Il commença par grimper jusqu'au quatrième étage, afin de prendre des nouvelles de son ancienne amie, de celle qu'il appelait jadis l'excellente, la digne Mme Gerdy.

C'est Noël qui vint lui ouvrir, Noël qui sans doute s'était laissé attendrir par les réminiscences du passé, car il paraissait triste comme si celle qui agonisait eût été véritablement sa mère.

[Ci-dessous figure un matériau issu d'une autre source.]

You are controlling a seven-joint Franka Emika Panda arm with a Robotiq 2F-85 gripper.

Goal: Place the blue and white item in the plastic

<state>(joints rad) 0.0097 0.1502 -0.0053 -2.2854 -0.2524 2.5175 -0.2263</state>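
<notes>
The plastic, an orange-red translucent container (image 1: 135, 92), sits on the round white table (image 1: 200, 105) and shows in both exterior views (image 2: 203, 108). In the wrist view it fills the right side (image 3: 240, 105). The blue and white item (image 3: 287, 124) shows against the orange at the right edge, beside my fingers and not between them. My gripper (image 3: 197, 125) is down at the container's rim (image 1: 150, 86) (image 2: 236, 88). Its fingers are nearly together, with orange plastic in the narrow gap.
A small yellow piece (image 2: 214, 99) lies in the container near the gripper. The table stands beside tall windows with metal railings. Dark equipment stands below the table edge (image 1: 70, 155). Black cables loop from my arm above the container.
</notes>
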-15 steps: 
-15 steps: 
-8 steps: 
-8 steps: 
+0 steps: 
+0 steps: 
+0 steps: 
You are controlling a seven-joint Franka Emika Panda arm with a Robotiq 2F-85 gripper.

Par suite de cette circonstance imprévue, le père Tabaret ne pouvait se dispenser d'entrer, ne fût-ce que cinq minutes, quelque contrariété qu'il éprouvât.

Il sentait fort bien que, se trouvant avec l'avocat, fatalement il allait être amené à parler de l'affaire Lerouge. Et comment en causer, sachant tout, comme il le savait bien mieux que son jeune ami lui-même, sans s'exposer à se trahir? Un seul mot imprudent pouvait révéler le rôle qu'il jouait dans ces funestes circonstances. Or, c'est surtout aux yeux de son cher Noël, désormais vicomte de Commarin, qu'il tenait à rester pur de toute accointance avec la police.

D'un autre côté, pourtant, il avait soif d'apprendre ce qui avait pu se passer entre l'avocat et le comte. L'obscurité, sur ce point unique, irritait sa curiosité. Enfin, comme il n'y avait pas à reculer, il se promit de surveiller sa langue et de rester sur ses gardes.

L'avocat introduisit le bonhomme dans la chambre de Mme Gerdy. Son état, depuis l'après-midi, avait quelque peu changé, sans qu'il fût possible de dire si c'était un bien ou un mal. Un fait patent, c'est que l'anéantissement était moins profond. Ses yeux restaient fermés, mais on pouvait constater quelques clignotements des paupières; elle s'agitait sur ses oreillers et geignait faiblement.

—Que dit le docteur? demanda le père Tabaret, de cette voix chuchotante qu'on prend involontairement dans la chambre d'un malade.

—Il sort d'ici, répondit Noël; avant peu ce sera fini.

Le bonhomme s'avança sur la pointe du pied et considéra la mourante avec une visible émotion.

—Pauvre femme! murmura-t-il, le bon Dieu lui fait une belle grâce, de la prendre. Elle souffre peut-être beaucoup, mais que sont ces douleurs comparées à celle qu'elle endurerait, si elle savait que son fils, son véritable fils, est en prison accusé d'un assassinat!